## TASK REQUIREMENTS
Please set down exactly the lines of the listing below from the line containing "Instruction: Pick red" through the line containing "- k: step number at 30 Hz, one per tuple", both lines included, leaving out all other lines.

## THE DATA

···

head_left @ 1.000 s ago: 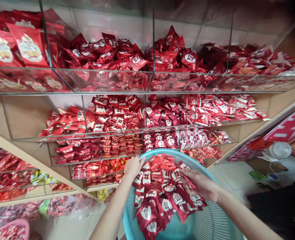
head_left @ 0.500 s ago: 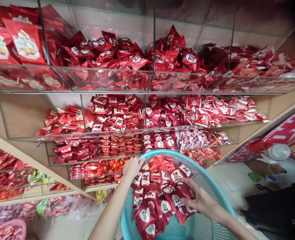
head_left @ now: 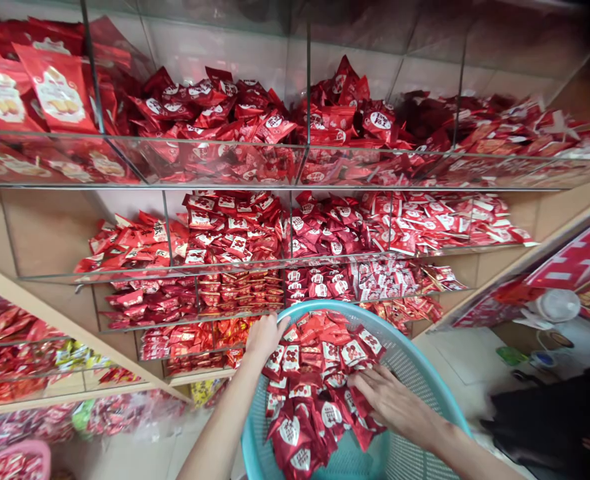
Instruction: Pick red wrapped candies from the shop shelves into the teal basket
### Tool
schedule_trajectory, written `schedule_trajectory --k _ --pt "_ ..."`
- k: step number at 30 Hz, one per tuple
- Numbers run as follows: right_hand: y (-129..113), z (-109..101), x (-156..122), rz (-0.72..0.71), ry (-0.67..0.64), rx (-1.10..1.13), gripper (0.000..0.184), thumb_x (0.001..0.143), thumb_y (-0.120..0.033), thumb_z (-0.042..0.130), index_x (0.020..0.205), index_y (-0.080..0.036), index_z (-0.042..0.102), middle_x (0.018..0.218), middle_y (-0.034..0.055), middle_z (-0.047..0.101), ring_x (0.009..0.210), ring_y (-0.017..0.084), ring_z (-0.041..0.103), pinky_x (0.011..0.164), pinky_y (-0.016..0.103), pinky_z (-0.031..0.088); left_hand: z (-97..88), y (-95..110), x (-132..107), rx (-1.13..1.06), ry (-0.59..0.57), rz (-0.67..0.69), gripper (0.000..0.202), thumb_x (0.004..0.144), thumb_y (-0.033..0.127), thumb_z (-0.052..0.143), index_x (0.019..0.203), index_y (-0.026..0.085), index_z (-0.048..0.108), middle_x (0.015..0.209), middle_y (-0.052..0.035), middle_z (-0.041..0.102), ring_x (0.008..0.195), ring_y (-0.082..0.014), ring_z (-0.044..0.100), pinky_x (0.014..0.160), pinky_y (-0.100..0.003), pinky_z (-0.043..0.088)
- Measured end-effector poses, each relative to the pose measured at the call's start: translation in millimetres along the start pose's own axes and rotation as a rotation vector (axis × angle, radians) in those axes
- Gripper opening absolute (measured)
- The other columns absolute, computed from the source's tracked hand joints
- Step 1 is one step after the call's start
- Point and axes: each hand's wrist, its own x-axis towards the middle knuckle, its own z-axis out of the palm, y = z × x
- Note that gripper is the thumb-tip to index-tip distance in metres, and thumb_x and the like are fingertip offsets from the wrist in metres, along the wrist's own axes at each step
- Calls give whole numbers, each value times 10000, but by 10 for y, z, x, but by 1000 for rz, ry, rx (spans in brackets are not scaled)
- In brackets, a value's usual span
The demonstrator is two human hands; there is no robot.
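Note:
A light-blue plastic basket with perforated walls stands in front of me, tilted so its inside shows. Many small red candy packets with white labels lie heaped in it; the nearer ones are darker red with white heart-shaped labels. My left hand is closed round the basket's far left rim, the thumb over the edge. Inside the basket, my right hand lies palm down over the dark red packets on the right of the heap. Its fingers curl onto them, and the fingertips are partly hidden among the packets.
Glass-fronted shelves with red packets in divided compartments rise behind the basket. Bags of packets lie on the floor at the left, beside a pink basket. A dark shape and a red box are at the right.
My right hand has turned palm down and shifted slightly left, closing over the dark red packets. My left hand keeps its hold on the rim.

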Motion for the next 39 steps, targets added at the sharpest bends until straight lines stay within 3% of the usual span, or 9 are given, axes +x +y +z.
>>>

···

## RESPONSE
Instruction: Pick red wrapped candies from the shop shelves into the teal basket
### Tool
schedule_trajectory, written `schedule_trajectory --k _ --pt "_ ..."`
- k: step number at 30 Hz, one per tuple

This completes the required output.